Mixed Review

Fish and Wildlife Program: Independent scientists like dam passage research, protected areas, and strongholds, but say more goals need objectives, and monitoring and adaptive management should improve

2014 Program cover.jpg

A panel of independent scientists says the Northwest Power and Conservation Council’s Columbia River Basin Fish and Wildlife Program has “many strengths” and that most sections “… provide sound scientific guidance for actions to mitigate for hydrosystem impacts and move toward recovery of fish and wildlife resources in the Columbia River Basin.” The Program directs more than $250 million annually ($254.7 million in Fiscal Year 2017) to mitigate the impacts of hydropower dams on fish and wildlife in the basin.

The review, by the 11-member Independent Scientific Advisory Board (ISAB), is intended to inform the Council as it prepares to review and revise the Program, which last was revised in 2014. In September 2017, the Council asked the ISAB to evaluate the scientific merits of the 2014 Program in preparation for the next Program revision, which is likely to begin in May when the Council plans to formally call for recommendations to amend the Program. Under the Northwest Power Act of 1980, the federal law that authorized the four Northwest states to form the Council, the Council created the original Program, in 1982, and revises it every five years based primarily on the recommendations of the region’s fish and wildlife agencies and Indian tribes, but anyone may submit recommendations for amendments to the Program. The period for submitting recommendations likely will last three or perhaps four months. By law, once the recommendation period closes, the Council has a year to complete the amendment.

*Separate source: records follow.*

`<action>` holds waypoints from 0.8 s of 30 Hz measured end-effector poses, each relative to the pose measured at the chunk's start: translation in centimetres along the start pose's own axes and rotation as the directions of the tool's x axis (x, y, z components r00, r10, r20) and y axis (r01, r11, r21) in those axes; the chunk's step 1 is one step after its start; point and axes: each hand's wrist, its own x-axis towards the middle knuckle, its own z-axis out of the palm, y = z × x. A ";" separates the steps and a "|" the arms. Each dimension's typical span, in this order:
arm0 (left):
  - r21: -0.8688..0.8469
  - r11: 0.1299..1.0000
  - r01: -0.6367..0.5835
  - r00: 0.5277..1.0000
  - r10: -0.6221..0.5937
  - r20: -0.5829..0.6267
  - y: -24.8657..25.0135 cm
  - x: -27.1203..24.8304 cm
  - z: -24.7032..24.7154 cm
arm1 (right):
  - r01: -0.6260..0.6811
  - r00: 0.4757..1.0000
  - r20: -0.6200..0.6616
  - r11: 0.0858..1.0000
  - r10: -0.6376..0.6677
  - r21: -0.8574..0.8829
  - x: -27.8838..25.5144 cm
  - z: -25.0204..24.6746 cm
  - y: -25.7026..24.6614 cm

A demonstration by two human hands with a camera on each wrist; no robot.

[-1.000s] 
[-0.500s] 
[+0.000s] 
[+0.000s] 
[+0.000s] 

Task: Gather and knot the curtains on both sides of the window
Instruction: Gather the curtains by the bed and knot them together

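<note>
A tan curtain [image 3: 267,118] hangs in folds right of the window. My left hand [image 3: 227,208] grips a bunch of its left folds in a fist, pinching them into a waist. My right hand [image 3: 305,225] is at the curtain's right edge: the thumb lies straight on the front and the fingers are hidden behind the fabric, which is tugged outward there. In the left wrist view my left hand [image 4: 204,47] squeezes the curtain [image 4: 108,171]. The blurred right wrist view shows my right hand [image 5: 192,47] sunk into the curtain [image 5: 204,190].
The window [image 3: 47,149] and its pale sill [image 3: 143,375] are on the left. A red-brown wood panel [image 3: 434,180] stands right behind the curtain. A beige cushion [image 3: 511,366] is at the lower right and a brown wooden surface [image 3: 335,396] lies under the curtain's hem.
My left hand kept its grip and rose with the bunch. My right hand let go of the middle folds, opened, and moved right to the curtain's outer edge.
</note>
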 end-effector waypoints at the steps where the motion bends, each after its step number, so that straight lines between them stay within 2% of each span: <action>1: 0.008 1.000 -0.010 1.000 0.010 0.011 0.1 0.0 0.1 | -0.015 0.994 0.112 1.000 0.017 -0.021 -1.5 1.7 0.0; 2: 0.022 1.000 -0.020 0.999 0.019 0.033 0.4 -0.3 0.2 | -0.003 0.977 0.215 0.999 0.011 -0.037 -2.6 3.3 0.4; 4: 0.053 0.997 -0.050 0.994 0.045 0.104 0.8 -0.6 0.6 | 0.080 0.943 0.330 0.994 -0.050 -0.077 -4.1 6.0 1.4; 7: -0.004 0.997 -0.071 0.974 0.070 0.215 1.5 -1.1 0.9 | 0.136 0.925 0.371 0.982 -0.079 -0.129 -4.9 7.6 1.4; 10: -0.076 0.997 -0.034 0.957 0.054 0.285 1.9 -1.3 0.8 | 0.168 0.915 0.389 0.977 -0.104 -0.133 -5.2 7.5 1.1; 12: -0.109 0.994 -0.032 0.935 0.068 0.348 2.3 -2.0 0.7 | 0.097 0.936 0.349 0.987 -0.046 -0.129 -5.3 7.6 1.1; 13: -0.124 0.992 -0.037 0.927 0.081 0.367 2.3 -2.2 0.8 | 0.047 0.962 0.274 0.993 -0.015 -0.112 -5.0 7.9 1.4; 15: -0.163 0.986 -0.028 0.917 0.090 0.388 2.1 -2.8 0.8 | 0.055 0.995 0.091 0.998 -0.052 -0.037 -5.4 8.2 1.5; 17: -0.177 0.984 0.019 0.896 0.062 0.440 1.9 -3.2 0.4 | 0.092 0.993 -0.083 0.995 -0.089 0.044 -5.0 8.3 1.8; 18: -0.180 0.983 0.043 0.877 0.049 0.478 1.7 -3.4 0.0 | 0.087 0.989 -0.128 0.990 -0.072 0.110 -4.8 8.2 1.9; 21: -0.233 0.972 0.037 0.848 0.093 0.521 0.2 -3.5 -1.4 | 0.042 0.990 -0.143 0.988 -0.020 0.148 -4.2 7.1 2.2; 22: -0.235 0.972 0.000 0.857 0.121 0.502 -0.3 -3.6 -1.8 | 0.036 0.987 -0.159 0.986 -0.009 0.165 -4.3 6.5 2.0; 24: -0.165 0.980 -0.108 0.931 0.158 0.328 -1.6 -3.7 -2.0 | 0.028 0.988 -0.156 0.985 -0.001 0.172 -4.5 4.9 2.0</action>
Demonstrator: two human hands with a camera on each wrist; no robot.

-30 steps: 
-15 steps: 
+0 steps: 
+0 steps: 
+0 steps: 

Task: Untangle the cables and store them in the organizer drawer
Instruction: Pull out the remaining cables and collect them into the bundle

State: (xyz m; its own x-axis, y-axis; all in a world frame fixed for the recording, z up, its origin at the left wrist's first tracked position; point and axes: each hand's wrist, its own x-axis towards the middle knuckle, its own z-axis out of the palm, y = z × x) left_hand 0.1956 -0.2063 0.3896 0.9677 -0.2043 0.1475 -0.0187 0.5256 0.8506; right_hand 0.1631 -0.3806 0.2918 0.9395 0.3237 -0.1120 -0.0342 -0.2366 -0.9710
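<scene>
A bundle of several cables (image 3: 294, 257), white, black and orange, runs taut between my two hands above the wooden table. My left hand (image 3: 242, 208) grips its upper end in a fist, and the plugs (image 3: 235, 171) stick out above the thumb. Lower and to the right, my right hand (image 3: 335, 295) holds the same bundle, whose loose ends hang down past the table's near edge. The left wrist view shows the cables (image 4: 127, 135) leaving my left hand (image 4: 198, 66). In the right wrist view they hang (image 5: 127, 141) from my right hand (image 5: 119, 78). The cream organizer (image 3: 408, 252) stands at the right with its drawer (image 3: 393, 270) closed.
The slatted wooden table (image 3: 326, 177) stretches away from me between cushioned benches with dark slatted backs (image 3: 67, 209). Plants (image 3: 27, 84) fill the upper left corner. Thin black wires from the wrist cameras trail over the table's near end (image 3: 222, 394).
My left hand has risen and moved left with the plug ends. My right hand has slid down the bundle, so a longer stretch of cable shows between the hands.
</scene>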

In its review of the Program, the ISAB cited a number of strengths, including mainstem hydrosystem passage research (“most of this work is very thorough and well done”); protected areas, which protect some 44,000 miles of rivers and streams from hydropower development; the stronghold habitat strategy, which protects native, wild, and natural-origin fish; the strategy for anadromous fish mitigation in blocked areas (“... the first steps toward reestablishing salmon and steelhead in one-third of their original habitat”); and life cycle modeling of specific fish populations (“…key to evaluating many proposed changes in the system”).

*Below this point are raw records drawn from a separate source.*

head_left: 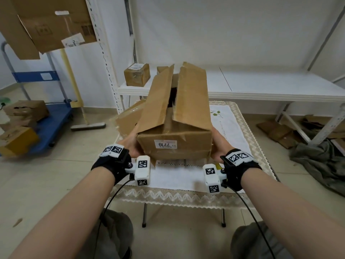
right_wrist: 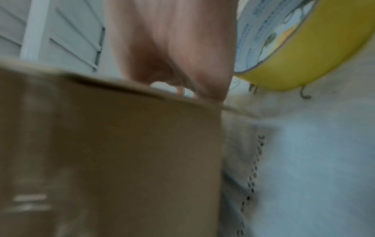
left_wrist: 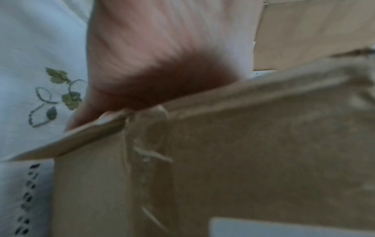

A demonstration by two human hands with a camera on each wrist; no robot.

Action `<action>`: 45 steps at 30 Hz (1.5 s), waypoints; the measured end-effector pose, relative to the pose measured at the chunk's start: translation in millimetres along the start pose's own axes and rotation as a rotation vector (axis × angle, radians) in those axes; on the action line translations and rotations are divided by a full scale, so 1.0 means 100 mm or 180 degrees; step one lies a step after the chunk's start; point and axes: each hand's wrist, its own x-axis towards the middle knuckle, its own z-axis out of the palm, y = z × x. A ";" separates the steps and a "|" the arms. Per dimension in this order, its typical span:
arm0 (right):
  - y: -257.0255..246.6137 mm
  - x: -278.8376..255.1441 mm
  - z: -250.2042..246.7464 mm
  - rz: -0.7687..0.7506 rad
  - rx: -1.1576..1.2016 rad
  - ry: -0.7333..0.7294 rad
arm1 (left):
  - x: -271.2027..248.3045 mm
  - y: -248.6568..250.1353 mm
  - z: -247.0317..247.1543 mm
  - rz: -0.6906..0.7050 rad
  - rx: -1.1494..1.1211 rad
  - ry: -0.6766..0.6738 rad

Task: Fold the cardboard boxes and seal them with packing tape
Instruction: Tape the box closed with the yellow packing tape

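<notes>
A brown cardboard box (head_left: 175, 126) with a white "7719" label on its near face is held above the small cloth-covered table (head_left: 229, 124). Its two long top flaps stand half open, leaving a dark gap. My left hand (head_left: 130, 144) grips the box's left side and my right hand (head_left: 218, 144) grips its right side; the fingertips are hidden behind the cardboard. The wrist views are blurred: the left hand (left_wrist: 154, 64) and the right hand (right_wrist: 178, 56) lie against the box's edges. A yellow roll of packing tape (right_wrist: 294, 64) lies on the cloth beside my right wrist.
Another taped box (head_left: 128, 118) lies on the table's left, behind the held one. A small box (head_left: 137, 74) stands on the white shelf (head_left: 280, 86) beyond. A blue cart (head_left: 50, 124) with boxes is on the left; flat cardboard and dark cloth (head_left: 317, 157) lie on the floor right.
</notes>
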 end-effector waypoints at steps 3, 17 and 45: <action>0.03 0.15 -0.07 -0.0163 -0.0361 0.0051 | 0.05 0.06 -0.04 -0.0123 0.0363 -0.0076; -0.27 -0.52 -0.53 -0.0088 -0.3369 0.0794 | 0.12 0.09 -0.09 0.0125 0.0695 0.0624; -0.97 -1.23 -0.30 -0.3595 -0.1799 0.1981 | -0.68 0.81 1.18 0.2935 0.2318 -0.0107</action>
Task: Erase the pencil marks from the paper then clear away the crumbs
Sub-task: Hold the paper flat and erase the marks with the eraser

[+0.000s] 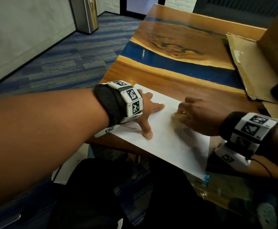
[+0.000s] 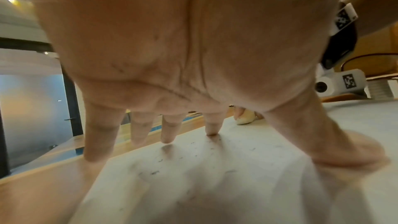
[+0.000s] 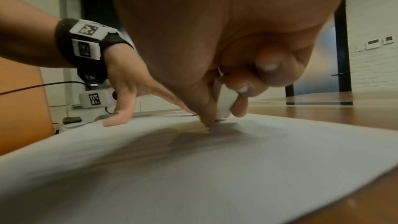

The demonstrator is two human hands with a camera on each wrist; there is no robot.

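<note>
A white sheet of paper (image 1: 164, 142) lies at the near edge of the wooden table (image 1: 176, 43). My left hand (image 1: 149, 113) presses flat on the sheet's left part, fingers spread and straight (image 2: 212, 125). My right hand (image 1: 194, 116) pinches a white eraser (image 3: 224, 103) between thumb and curled fingers, its tip touching the paper (image 3: 193, 168) near the middle. In the head view the eraser (image 1: 176, 115) is blurred. Dark eraser crumbs (image 2: 159, 160) are scattered over the paper (image 2: 215, 185) under my left palm.
A flattened cardboard sheet (image 1: 250, 70) and a box lie on the table at the right. A blue resin strip (image 1: 176, 61) runs across the tabletop. The paper overhangs the table's near edge. A steel bin (image 1: 87, 14) stands on the carpet at far left.
</note>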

The ISAB also noted several weaknesses in the Program, including that the majority of Program goals need corresponding objectives; key Program strategies lack monitoring or evaluation plans or funding; and the Program provides limited guidance on the use of adaptive management. The ISAB also noted that while the Program supports cost-effective actions, the Council has not undertaken a cost-effectiveness analysis “to rank and prioritize projects ... [to] choose actions that have the greatest expected benefit per dollar and the highest likelihood for generating those benefits in the shortest period.”

The report says there are “approaches available to improve strengths and address weaknesses,” and added “the ISAB recognizes that the Program is a living document, one that is evolving to incorporate new information and to meet ever changing conditions in the Basin.”